BloGroonga

2023-10-31

Groonga 13.0.9 has been released

Groonga 13.0.9 has been released!

How to install: Install

Changes

Here are important changes in this release:

Improvements

  • [select] Changed the default value of --fuzzy_max_expansions from 0 to 10.

    --fuzzy_max_expansions can limit number of words that has close edit distance to use search process. This argument can help to balance hit numbers and performance of the search. When --fuzzy_max_expansions is 0, the search use all words that the edit distance are under --fuzzy_max_distance in the vocabulary list.

    --fuzzy_max_expansions is 0 (unlimited) may slow down a search. Therefore, the default value of --fuzzy_max_expansions is 10 from this release.

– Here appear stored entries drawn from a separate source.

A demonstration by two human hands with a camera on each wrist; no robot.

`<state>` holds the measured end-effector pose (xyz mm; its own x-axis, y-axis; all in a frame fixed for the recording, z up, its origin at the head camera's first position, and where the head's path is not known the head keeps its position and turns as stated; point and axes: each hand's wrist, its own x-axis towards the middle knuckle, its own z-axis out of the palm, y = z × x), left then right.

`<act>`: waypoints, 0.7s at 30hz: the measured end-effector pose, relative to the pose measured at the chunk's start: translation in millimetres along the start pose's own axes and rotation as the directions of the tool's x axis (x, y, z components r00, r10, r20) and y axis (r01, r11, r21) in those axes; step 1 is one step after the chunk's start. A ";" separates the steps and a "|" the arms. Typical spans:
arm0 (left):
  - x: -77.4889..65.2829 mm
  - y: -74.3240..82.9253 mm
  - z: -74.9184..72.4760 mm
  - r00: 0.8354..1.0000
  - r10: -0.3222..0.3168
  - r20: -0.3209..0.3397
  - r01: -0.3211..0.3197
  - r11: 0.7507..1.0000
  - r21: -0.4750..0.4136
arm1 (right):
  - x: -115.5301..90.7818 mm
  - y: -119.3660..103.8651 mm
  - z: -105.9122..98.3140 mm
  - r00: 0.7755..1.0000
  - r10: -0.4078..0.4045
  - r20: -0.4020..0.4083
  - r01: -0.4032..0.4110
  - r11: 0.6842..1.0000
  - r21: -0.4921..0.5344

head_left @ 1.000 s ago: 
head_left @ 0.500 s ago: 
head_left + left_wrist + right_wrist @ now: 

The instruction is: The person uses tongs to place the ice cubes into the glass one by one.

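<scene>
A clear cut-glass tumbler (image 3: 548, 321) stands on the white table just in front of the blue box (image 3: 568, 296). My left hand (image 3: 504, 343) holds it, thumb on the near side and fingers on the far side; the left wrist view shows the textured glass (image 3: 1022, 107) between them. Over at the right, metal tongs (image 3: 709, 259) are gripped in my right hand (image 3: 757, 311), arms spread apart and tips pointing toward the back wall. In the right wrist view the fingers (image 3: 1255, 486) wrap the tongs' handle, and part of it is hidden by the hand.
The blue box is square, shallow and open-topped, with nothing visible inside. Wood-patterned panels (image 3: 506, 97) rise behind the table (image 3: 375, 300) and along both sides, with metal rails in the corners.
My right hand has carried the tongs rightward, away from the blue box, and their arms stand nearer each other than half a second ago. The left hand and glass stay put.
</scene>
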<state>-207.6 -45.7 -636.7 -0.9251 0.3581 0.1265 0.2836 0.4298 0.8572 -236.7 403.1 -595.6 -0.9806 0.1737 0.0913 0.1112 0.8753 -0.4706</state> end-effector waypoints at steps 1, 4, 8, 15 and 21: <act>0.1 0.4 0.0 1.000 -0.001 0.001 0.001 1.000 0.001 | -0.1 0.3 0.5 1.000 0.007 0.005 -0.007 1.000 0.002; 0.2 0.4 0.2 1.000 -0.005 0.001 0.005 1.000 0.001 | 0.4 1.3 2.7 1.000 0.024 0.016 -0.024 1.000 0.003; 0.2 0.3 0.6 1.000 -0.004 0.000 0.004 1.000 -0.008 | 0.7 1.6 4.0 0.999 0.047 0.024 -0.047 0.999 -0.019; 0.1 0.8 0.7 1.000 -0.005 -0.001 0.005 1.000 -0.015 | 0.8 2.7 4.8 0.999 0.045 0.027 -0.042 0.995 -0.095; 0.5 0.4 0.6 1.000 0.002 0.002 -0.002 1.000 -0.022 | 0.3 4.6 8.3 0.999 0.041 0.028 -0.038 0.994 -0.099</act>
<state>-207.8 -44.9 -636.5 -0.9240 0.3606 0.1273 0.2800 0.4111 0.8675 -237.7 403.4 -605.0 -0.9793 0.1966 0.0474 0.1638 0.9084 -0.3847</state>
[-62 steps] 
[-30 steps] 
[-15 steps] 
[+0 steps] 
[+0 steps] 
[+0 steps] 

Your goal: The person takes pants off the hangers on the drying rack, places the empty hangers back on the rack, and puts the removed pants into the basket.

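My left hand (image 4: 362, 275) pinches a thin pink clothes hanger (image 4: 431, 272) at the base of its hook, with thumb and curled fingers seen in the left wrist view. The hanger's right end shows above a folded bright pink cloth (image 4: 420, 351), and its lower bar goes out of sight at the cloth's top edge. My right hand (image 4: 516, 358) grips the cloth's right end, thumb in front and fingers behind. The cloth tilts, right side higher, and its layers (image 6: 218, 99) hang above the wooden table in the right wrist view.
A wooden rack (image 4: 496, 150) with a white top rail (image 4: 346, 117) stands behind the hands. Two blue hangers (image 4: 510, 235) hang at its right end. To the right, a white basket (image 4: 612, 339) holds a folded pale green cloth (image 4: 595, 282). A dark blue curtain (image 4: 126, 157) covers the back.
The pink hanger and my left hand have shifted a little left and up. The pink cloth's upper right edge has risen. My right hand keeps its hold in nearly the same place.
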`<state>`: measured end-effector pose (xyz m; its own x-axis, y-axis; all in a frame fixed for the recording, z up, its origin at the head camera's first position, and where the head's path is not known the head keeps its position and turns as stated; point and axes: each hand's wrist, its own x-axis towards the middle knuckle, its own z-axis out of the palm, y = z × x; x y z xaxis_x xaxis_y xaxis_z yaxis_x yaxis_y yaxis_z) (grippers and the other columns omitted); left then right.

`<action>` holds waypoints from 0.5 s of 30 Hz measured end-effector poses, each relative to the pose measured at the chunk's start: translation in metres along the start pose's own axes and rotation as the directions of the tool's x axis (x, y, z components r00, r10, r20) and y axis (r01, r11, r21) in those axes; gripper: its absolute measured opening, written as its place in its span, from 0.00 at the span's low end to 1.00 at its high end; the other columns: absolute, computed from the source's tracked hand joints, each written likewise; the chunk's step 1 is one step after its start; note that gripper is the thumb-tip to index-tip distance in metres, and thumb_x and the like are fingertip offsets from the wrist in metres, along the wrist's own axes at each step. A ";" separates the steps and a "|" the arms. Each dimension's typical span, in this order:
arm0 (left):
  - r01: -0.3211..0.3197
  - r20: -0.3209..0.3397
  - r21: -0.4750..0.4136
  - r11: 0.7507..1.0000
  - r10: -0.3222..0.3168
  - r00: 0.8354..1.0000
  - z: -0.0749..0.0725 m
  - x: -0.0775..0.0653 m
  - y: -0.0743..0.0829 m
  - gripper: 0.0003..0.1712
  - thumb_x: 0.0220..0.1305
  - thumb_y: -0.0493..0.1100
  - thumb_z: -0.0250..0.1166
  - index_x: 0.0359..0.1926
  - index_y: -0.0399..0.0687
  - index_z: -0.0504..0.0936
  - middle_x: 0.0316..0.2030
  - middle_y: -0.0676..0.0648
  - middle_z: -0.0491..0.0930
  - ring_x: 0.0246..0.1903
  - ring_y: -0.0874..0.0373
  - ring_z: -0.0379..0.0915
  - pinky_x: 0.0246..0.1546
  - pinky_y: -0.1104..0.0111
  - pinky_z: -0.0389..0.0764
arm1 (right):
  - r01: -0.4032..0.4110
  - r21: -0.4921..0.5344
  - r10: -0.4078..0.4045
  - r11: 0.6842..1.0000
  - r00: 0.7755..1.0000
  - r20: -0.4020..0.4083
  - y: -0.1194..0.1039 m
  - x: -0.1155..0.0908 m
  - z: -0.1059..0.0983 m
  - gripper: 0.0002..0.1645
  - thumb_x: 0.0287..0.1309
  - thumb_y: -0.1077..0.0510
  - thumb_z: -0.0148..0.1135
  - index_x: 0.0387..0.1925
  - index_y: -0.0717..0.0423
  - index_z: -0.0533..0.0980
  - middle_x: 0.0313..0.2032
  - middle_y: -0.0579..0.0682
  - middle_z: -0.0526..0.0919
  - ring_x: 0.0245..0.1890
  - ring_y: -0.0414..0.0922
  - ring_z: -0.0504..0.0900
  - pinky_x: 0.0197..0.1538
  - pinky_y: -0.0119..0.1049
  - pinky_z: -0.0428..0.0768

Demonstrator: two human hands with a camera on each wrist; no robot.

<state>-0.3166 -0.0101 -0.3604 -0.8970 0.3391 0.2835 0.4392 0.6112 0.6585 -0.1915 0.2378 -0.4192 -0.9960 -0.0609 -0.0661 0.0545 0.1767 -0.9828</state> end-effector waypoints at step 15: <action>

  • [select] Improved select arguments with addition new argument --fuzzy_with_transposition (experimental).

    We can choose edit distance 1 or 2 for the transposition case by using this argument.

    If this parameter is yes, the edit distance of this case is 1. It's 2 otherwise.

  • [select] Improved select arguments with addition new argument --fuzzy_tokenize.

    When --fuzzy_tokenize is yes, Gronga use tokenizer that specifies in --default_tokenizer in typo tolerance search.

    The default value of --fuzzy_tokenize is no. The useful case of --fuzzy_tokenize is the following case.

    • Search targets are only Japanese data.
    • Specify TokenMecab in --default_tokenizer.
  • [load] Added support for --ifexists even if we specified apache-arrow into input_type.

  • [normalizers] Improved NormalizerNFKC* options with addition new option remove_blank_force.

    When remove_blank_force is false, Normalizer doesn't ignore space as below.

    table_create Entries TABLE_NO_KEY
    column_create Entries body COLUMN_SCALAR ShortText
    
    load --table Entries
    [
    {"body": "Groonga はとても速い"},
    {"body": "Groongaはとても速い"}
    ]
    
    select Entries --output_columns \
      'highlight(body, \
        "gaはとても", "<keyword>", "</keyword>", \
        {"normalizers": "NormalizerNFKC150(\\"remove_blank_force\\", false)"} \
      )'
    [
      [
        0,
        0.0,
        0.0
      ],
      [
        [
          [
            2
          ],
          [
            [
              "highlight",
              null
            ]
          ],
          [
            "Groonga はとても速い"
          ],
          [
            "Groon<keyword>gaはとても</keyword>速い"
          ]
        ]
      ]
    ]
    
  • [select] Improved select arguments with addition new argument --output_trace_log (experimental).

    If we specify yes in --output_trace_log and --command_version 3, Groonga output addition new log as below.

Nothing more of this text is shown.